Weiterlieferung an einen anderen Mitgliedstaat

Findet der Grundsatz der Spezialität entsprechend der Erklärung des Mitgliedstaats gemäß Artikel 9 auf die ausgelieferte Person keine Anwendung, so gilt Artikel 15 des Europäischen Auslieferungsüberein­kommens nicht für die Weiterlieferung dieser Person an einen anderen Mitgliedstaat, sofern in der genannten Erklärung nicht etwas anderes bestimmt ist.

Artikel 14

Durchlieferung

Für die Durchlieferung im Sinne des Artikels 21 des Europäischen Auslieferungsübereinkommens gilt, wenn es sich um eine Auslieferung nach dem vereinfachten Verfahren handelt, folgendes:

           a) in Dringlichkeitsfällen kann das Ersuchen zusammen mit den in Artikel 4 genannten Informa­tionen dem Durchlieferungsstaat durch jedes Nachrichtenmittel, das Schriftspuren hinterläßt, übermittelt werden. Der Durchlieferungsstaat kann seine Entscheidung auf demselben Wege mitteilen;

          b) die in Artikel 4 genannten Informationen reichen aus, um der zuständigen Behörde des Durch­lieferungsstaats die Möglichkeit zu geben festzustellen, daß es sich um ein vereinfachtes Aus­lieferungsverfahren handelt, und um gegenüber der ausgelieferten Person die zur Durchführung der Durchlieferung erforderlichen Zwangsmaßnahmen zu treffen.

Artikel 15

Bestimmung der zuständigen Behörden

Jeder Mitgliedstaat teilt bei der Hinterlegung seiner Ratifikations-, Annahme-, Genehmigungs- oder Beitrittsurkunde in einer Erklärung mit, welches die zuständigen Behörden im Sinne der Artikel 4 bis 8, 10 und 14 sind.

Artikel 16

Inkrafttreten

(1) Dieses Übereinkommen bedarf der Ratifikation, der Annahme oder der Genehmigung. Die Rati­fikations-, Annahme- oder Genehmigungsurkunden werden beim Generalsekretariat des Rates der Euro­päischen Union hinterlegt. Der Generalsekretär des Rates notifiziert die Hinterlegung dieser Urkunden allen Mitgliedstaaten.

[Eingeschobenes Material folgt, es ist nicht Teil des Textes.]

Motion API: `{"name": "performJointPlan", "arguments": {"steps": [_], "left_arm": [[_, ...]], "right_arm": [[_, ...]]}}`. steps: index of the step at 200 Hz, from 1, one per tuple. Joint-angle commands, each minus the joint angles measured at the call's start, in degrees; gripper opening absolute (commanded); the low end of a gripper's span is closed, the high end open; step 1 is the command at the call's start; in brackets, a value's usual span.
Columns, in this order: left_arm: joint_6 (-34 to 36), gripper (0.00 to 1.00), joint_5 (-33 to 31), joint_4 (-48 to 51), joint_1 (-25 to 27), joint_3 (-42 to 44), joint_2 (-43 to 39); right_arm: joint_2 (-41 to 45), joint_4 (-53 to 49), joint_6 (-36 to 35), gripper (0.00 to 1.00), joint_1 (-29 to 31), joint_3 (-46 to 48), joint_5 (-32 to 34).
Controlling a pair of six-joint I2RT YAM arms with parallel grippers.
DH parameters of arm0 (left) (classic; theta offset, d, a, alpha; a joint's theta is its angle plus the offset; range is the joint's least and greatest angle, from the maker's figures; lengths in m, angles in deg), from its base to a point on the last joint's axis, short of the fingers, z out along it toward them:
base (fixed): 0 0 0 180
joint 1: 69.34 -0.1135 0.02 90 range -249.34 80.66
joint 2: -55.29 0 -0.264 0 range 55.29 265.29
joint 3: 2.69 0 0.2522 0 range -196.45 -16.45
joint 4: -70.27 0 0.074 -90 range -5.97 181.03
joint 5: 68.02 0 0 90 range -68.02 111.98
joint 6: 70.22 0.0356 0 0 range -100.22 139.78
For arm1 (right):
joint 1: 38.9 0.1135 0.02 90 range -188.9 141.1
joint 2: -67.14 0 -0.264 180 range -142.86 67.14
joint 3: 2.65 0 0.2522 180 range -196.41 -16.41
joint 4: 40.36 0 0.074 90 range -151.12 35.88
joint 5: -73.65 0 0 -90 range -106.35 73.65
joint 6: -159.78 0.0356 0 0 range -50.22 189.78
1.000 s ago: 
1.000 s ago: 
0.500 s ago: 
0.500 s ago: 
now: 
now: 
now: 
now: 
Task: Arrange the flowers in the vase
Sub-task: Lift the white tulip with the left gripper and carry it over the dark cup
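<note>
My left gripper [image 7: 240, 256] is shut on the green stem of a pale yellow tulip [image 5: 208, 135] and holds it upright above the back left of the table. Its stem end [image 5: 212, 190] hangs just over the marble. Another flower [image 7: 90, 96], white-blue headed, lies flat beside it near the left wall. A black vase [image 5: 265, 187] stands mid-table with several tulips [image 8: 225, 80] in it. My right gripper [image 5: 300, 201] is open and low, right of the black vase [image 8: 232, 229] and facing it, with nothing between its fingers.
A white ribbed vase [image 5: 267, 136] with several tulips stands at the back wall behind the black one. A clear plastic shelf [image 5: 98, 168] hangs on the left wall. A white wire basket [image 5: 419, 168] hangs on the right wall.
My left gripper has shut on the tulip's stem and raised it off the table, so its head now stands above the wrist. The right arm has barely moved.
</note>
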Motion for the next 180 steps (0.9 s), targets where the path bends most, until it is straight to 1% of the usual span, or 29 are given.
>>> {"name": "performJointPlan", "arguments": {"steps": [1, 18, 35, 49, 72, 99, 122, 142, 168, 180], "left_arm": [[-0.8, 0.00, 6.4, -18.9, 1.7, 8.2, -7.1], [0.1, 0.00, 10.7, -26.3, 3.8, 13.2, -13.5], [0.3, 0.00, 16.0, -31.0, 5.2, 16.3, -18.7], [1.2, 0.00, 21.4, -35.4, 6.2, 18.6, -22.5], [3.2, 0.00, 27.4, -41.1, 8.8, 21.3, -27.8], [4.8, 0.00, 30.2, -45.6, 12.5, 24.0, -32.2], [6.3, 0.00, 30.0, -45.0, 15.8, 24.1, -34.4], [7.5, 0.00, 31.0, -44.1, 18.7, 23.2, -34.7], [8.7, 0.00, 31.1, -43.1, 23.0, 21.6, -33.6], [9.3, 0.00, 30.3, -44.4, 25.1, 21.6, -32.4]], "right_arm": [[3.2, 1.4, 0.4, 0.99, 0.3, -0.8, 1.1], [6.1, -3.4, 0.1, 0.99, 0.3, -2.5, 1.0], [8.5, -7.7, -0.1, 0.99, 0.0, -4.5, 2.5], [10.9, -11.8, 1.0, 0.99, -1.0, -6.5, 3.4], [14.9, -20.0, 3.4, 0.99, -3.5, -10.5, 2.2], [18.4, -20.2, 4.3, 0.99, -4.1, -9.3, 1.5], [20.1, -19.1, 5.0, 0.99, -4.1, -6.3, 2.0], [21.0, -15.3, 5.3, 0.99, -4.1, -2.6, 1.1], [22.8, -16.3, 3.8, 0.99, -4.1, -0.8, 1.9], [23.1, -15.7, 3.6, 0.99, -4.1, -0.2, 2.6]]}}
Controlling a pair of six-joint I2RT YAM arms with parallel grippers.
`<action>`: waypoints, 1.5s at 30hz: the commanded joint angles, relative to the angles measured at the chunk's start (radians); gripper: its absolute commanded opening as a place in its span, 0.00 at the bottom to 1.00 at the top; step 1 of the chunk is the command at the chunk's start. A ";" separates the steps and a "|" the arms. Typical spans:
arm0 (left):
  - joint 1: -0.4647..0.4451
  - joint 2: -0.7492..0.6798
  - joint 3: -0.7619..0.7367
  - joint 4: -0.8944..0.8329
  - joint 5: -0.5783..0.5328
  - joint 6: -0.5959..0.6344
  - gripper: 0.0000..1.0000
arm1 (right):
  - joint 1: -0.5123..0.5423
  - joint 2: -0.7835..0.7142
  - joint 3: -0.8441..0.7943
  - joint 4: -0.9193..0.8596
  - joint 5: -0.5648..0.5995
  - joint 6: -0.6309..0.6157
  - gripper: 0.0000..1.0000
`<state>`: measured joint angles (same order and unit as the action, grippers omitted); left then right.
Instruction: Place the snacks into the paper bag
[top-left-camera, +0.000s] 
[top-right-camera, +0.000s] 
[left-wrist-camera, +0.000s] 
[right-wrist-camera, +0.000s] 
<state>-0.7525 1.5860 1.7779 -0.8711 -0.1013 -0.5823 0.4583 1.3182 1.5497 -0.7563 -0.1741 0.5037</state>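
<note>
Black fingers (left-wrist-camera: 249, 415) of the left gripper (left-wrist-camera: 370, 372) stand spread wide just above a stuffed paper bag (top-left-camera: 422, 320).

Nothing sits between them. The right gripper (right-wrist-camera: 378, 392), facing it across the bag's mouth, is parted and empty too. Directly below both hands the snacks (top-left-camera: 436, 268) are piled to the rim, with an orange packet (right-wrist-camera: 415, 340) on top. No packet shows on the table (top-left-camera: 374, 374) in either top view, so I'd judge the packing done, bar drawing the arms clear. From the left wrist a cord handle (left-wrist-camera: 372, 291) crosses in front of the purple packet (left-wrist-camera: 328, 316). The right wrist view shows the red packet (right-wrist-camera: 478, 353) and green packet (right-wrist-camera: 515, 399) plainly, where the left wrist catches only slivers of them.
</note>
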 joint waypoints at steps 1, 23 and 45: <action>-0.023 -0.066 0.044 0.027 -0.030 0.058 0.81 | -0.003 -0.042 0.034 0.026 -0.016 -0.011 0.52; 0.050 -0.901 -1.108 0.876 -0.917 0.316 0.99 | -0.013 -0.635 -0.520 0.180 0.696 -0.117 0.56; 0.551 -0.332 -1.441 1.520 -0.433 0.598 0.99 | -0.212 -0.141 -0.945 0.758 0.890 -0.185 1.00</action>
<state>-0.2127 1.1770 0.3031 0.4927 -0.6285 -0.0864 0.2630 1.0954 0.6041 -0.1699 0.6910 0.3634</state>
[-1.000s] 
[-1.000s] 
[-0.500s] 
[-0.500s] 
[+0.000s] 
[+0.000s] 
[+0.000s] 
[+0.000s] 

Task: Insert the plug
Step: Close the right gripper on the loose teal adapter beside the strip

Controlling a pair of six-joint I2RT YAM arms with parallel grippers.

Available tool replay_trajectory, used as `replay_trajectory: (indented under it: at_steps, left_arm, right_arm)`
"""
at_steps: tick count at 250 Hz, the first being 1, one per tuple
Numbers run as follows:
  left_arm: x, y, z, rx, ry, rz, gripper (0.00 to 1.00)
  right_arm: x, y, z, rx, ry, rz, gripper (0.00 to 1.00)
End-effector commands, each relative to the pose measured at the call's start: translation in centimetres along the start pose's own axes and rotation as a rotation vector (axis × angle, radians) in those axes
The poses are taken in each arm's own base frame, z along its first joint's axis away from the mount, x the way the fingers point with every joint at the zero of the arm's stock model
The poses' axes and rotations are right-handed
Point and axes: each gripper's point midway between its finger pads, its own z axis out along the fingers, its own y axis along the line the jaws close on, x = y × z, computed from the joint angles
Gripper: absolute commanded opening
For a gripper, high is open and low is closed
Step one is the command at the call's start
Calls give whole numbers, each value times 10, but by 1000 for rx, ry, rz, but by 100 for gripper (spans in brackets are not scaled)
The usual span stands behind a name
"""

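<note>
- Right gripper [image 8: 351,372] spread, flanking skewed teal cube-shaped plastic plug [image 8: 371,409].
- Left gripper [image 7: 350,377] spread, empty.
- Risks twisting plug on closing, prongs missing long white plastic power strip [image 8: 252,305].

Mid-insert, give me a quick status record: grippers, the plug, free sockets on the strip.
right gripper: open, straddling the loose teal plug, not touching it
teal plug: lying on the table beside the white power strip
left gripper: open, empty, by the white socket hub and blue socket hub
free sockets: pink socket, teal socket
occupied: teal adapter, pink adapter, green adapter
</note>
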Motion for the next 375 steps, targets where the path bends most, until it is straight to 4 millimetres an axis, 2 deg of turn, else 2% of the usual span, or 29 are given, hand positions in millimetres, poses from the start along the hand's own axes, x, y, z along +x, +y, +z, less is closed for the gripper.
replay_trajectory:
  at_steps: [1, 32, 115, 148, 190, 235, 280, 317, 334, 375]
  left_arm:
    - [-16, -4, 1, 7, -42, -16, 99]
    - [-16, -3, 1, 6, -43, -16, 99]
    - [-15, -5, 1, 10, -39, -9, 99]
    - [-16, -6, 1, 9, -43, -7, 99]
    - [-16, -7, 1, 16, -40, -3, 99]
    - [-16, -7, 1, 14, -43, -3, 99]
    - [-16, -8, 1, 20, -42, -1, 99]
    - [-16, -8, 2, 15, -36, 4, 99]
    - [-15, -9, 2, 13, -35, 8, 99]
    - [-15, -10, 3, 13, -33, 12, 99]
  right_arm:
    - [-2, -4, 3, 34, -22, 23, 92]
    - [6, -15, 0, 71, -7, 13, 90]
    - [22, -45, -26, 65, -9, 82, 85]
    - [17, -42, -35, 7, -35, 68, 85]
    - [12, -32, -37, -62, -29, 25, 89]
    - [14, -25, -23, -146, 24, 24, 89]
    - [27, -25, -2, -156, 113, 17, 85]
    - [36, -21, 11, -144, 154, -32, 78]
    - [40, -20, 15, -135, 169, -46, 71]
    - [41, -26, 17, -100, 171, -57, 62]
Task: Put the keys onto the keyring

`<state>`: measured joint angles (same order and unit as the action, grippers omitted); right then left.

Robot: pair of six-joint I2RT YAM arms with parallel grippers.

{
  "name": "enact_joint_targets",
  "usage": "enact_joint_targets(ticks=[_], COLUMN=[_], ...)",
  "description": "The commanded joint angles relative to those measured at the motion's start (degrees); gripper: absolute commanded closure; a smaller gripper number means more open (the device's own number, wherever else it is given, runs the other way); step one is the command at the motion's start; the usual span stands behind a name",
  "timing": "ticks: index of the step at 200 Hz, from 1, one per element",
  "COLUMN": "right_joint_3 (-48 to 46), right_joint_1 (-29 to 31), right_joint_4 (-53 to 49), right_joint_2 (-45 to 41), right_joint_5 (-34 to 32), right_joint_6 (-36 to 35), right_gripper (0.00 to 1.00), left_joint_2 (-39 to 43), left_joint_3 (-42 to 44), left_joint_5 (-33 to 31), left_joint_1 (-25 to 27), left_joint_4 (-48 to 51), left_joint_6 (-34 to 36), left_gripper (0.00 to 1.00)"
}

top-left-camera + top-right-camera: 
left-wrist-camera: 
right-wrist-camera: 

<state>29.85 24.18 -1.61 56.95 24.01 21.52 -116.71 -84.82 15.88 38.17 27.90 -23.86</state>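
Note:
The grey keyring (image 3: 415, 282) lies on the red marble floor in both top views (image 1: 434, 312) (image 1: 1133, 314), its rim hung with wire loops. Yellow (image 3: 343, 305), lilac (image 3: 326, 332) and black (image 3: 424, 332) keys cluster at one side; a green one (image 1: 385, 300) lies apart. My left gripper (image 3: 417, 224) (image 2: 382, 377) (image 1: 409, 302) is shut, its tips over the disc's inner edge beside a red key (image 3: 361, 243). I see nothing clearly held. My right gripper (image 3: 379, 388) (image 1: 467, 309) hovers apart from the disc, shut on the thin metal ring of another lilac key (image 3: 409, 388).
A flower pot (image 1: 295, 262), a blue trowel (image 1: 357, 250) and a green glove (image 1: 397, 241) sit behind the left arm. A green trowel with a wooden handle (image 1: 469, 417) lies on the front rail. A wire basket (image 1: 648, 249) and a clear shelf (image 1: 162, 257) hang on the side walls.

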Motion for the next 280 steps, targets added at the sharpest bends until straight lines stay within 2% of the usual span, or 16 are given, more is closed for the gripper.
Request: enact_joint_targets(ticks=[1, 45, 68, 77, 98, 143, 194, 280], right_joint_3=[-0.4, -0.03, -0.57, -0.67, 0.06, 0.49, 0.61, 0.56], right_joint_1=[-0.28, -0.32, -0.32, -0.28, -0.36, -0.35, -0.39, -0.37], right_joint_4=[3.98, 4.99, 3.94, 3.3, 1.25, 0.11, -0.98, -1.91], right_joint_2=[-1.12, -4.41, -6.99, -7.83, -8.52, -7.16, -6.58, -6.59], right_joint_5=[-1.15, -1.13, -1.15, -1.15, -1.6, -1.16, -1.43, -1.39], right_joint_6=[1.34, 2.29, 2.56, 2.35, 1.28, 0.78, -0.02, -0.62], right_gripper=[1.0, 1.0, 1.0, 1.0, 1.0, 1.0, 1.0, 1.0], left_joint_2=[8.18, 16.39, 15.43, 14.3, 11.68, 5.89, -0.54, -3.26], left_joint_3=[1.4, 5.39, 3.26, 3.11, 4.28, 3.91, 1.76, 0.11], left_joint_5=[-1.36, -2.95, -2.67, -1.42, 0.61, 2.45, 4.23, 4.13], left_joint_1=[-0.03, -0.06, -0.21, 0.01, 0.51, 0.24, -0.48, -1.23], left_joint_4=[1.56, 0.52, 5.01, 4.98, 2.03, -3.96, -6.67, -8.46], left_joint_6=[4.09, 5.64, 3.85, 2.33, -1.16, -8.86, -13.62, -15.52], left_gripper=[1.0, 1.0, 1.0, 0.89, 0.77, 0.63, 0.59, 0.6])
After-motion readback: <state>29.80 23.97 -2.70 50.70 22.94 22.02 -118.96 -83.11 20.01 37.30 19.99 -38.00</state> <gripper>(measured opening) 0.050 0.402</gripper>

(2) Dieses Übereinkommen tritt 90 Tage nach der Hinterlegung der Ratifikations-, Annahme- oder Genehmigungsurkunde durch den Mitgliedstaat, der diese Förmlichkeit als letzter vornimmt, in Kraft.

(3) Jeder Mitgliedstaat kann bis zum Inkrafttreten dieses Übereinkommens bei der Hinterlegung seiner Ratifikations-, Annahme- oder Genehmigungsurkunde oder zu jedem anderen Zeitpunkt erklären, daß dieses Übereinkommen für ihn gegenüber den Mitgliedstaaten, die eine Erklärung gleichen Inhalts abgegeben haben, 90 Tage nach der Hinterlegung seiner Erklärung anwendbar wird.

(4) Jede nach Artikel 9 abgegebene Erklärung wird 30 Tage nach ihrer Hinterlegung, frühestens jedoch am Tage des Inkrafttretens dieses Übereinkommens oder seiner Anwendung gegenüber dem betroffenen Mitgliedstaat, wirksam.

(5) Dieses Übereinkommen gilt nur für Ersuchen, die nach dem Zeitpunkt seines Inkrafttretens oder der Anwendung zwischen dem ersuchten und dem ersuchenden Staat vorgelegt werden.

Artikel 17


Beitritt

(1) Dieses Übereinkommen steht allen Staaten, die Mitglied der Europäischen Union werden, zum Beitritt offen.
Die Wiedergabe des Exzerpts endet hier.